• _INSTRUCTIONS TO FOLLOW_
Collect each line of the entries that holds the string "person".

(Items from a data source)
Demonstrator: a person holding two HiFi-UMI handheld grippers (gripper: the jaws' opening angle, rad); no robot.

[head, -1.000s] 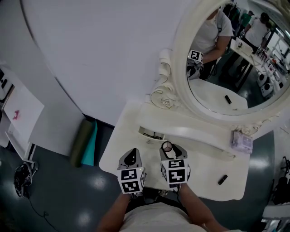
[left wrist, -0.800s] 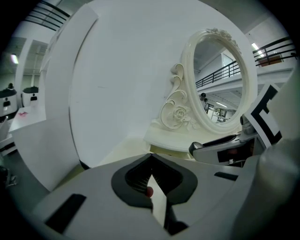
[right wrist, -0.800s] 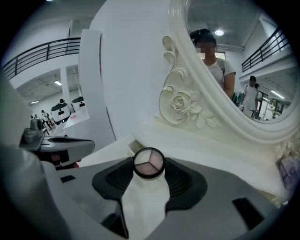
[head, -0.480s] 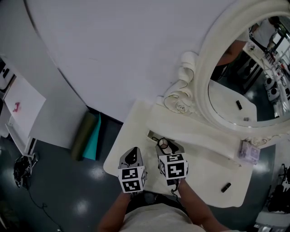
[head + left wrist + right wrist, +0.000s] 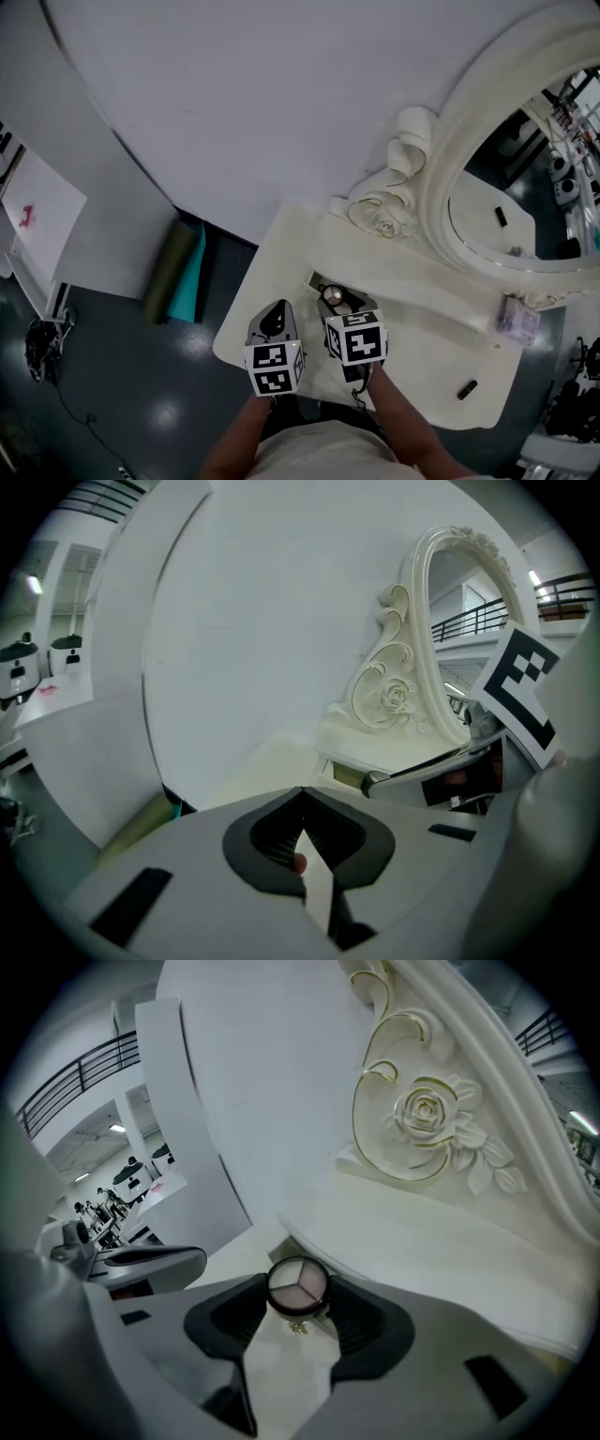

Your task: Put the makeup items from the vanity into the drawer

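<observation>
In the head view a white vanity point(image 5: 272, 281) stands under an oval mirror point(image 5: 506, 225). A small drawer point(image 5: 322, 280) at its back left stands open. My right gripper point(image 5: 334, 296) is shut on a round eyeshadow compact point(image 5: 298, 1286) with three pale shades, both pads pressing its black rim. It holds the compact just over the drawer's front edge. My left gripper point(image 5: 275, 317) hovers beside it to the left, its jaws point(image 5: 302, 794) closed tip to tip with nothing in them. A black makeup tube point(image 5: 466, 389) lies on the vanity at the right.
A clear box point(image 5: 518, 321) sits on the raised shelf near the mirror's foot. The carved rose scroll point(image 5: 427, 1115) of the mirror frame rises just behind the drawer. On the floor to the left lie a green roll point(image 5: 169, 272) and a teal roll point(image 5: 193, 279).
Both grippers have moved forward and down toward the vanity's back left. The compact now sits closer to the open drawer. The jaws have kept their states.
</observation>
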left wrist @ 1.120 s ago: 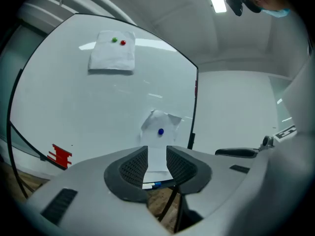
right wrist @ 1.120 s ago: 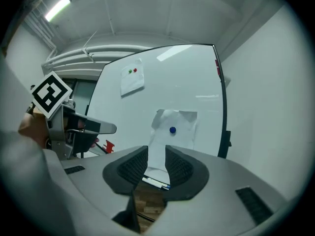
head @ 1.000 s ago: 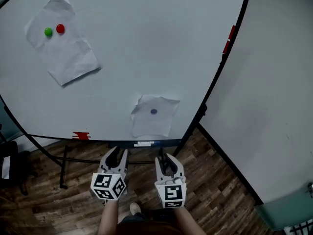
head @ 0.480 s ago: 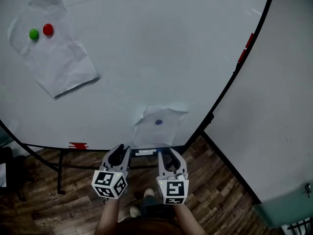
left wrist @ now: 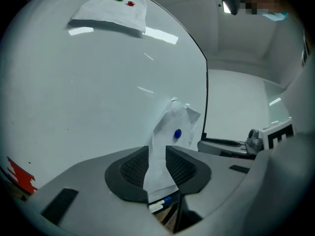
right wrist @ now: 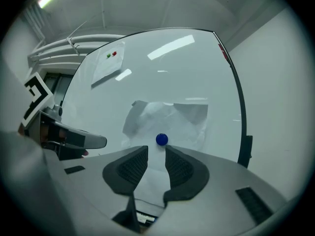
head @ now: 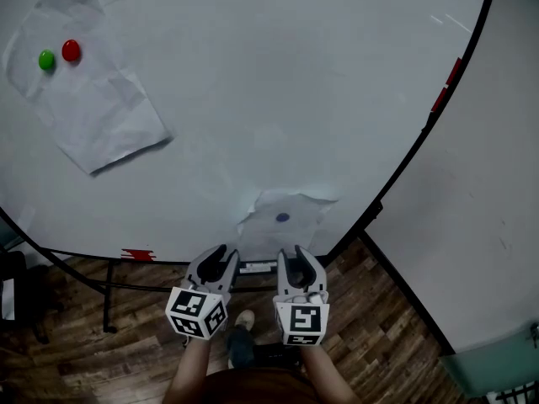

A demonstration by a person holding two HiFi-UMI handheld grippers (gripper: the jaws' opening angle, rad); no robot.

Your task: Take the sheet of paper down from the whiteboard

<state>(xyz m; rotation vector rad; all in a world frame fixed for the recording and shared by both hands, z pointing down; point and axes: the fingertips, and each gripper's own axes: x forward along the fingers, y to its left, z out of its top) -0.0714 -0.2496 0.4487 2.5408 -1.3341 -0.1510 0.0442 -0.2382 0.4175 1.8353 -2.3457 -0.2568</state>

• _WRITTEN ANSWER_
Demonstrator: a person holding two HiFi-UMI handheld grippers (gripper: the jaws' opening angle, rad); no robot.
A demonstration by a person holding two HiFi-UMI handheld grippers (gripper: the jaws' opening angle, rad); no robot.

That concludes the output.